Cisco System Inc.’s latest Visual Networking Index forecast predicts that Canadian consumer mobile traffic is set to grow nine-fold from 2013 to 2017 at an annual growth rate of 54 per cent. Five years from now, consumer mobile traffic is expected to reach no less than 201,086 terabytes a month, up from just 23,131 terabytes a month from last year.

As mobile activity grows, a move to omni-channel banking among financial services firms who traditionally confined themselves to kiosks and branch offices will be a critical growth sector for financial institutions, according to Shruti Jain, senior analyst for Cisco’s service provider unit.

Cisco recently mapped the World Bank’s global financial statistics with Cisco’s mobile adoption figures and found that while 51 per cent of consumers worldwide had access to a bank account, more than 57 per cent of consumers own a mobile device.

“Mobile devices can close the gap for people who have no access to a financial institution,” she says. “For businesses it’s a market they can’t afford to ignore.”

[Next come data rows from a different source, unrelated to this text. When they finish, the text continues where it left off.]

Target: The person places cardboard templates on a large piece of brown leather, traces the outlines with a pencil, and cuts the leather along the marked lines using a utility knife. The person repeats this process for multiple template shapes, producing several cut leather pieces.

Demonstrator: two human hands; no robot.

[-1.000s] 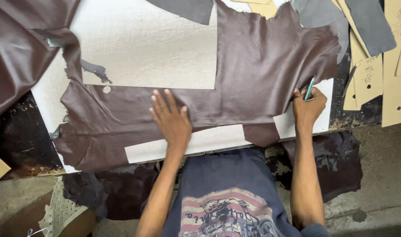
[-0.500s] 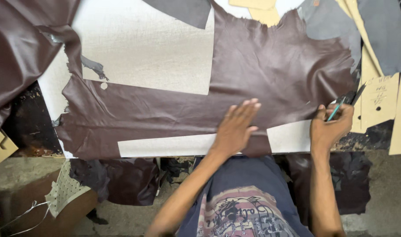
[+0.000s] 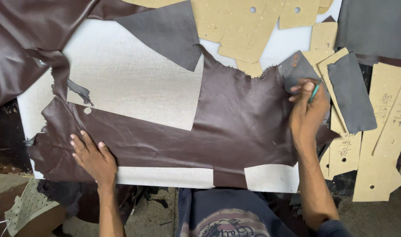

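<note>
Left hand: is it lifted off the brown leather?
No, the left hand lies flat, fingers spread, on the brown leather.

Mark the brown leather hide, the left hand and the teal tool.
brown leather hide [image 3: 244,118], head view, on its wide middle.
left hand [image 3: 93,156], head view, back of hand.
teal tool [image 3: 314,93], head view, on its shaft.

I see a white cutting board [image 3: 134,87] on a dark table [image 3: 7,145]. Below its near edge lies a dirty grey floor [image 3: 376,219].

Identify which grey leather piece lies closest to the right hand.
The small grey piece at the right hand, touching its fingertips; the grey piece on the cardboard patterns lies further right.
</note>
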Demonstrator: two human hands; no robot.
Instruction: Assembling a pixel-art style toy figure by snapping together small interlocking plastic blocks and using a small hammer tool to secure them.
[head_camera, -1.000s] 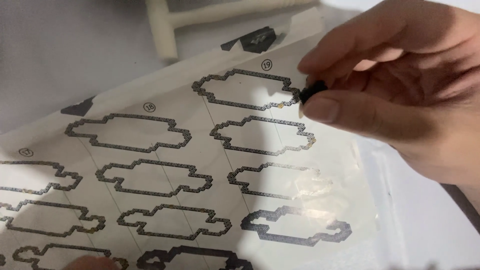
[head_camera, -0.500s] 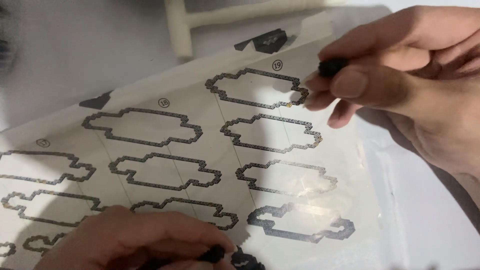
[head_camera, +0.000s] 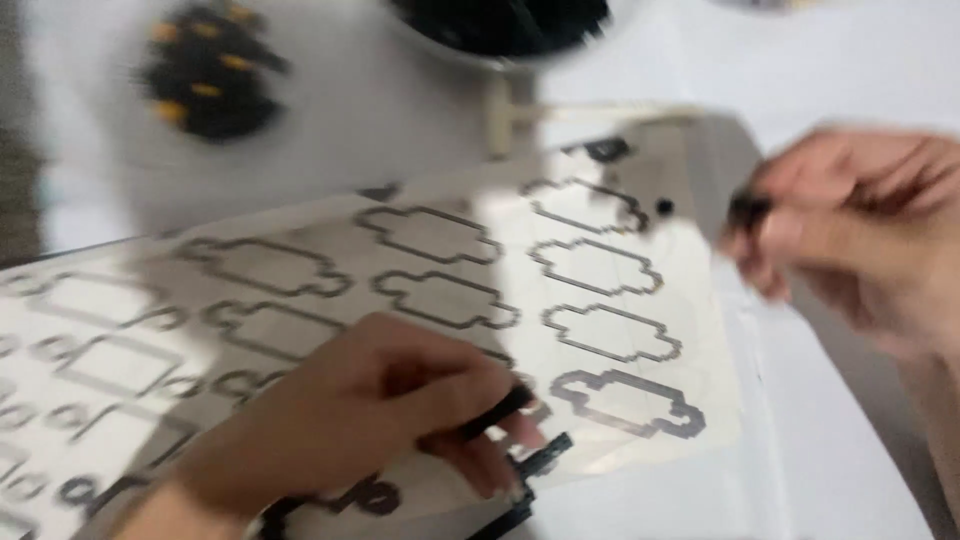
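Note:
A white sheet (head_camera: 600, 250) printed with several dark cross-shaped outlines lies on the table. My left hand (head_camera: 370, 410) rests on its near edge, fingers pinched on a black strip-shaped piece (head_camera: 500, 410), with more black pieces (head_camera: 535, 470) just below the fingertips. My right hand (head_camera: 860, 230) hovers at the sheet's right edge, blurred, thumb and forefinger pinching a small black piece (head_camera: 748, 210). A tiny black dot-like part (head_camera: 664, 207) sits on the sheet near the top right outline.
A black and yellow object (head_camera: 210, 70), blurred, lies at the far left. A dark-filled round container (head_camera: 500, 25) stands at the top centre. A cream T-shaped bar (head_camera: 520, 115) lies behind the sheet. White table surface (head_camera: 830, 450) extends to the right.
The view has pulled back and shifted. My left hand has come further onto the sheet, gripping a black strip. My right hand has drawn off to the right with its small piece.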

Banks are gradually growing the number of services they offer to mobile users, although regulatory measures appear be remain an obstacle.

Last November, CIBC launched eDeposit, a new mobile banking app that allows customers to deposit a cheque by simply using their iPhone or iPad camera. All the depositor has to do is to snap a picture of the front and bank of the cheque and transmit the photo to his account.

Great, but

why go through the trouble of cutting a physical cheque at all? Can’t funds be transferred from one account to another via mobile devices?

“It may come to that soon enough, the technology to enable it is already available,” says Geoffrey King, lead for Cisco’s business transformation solutions division for financial services in Canada. “But for now, industry regulations around authentication, security and record keeping require otherwise.”

Still, many financial businesses are testing the mobile waters.

For instance, the typical life insurance coverage may still require a medical checkup and transaction through a representative, but a number of companies have been offering customers the option to purchase limited sports and travel insurance coverage through their mobile devices.

King says financial institutions need to focus on two things:

  • Partnering with mobile service providers in developing and delivering relevant and secure mobile apps and service
  • Working with industry regulatory bodies and the government in developing mobile commerce rules and guidelines that will protect consumer’s money and their privacy

“We have moved from the physical to the digital world, but many operating models are still rooted in the physical world,” says King. “The question now is: How will the financial industry evolve its distribution model in order to catch up with its customers?”